__Exercise requirements__
In the material below, some lines carry "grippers". Copy each such line.

━━━ Data ━━━

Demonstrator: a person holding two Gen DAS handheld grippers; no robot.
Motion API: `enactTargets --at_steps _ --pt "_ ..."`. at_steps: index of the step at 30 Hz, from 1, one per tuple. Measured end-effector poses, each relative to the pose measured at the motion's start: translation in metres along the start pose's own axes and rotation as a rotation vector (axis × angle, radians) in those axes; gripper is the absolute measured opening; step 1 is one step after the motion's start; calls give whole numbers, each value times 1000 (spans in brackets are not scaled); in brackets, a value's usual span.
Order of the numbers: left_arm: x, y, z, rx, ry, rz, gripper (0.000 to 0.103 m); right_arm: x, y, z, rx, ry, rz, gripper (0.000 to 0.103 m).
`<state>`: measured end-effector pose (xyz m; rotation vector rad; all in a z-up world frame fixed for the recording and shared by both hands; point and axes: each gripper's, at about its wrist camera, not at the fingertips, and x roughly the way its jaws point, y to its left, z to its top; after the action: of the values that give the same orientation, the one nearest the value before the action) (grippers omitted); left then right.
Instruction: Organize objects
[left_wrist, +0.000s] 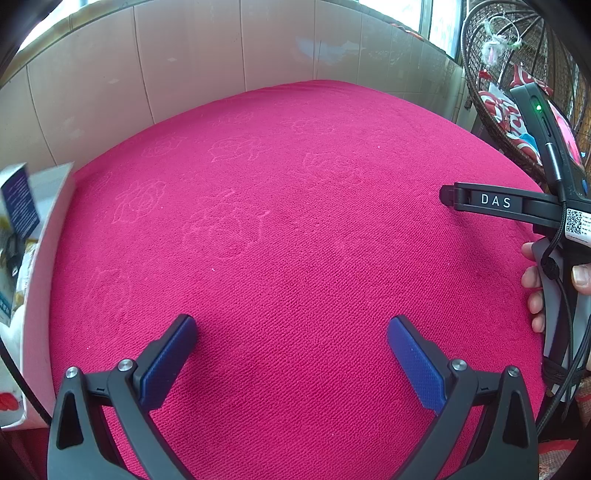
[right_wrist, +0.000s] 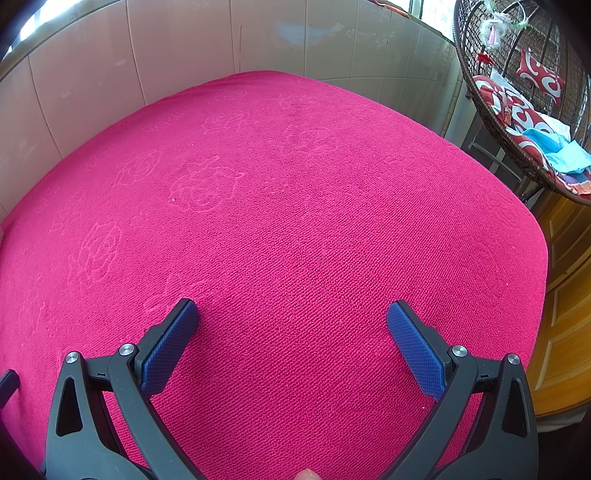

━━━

__Solution__
Demonstrator: a person holding two Gen DAS handheld grippers; no robot.
`<state>`: measured end-effector pose (xyz m; rotation vector rad; all in a z-up world frame fixed for the recording and shared by both hands; point and axes: each gripper's, at about its wrist camera, not at the fingertips, and x roughly the way its jaws point, y to its left, z to its top; after the action: of the values that give the same orientation, the one nearest the value before the action) (grippers omitted); left then right.

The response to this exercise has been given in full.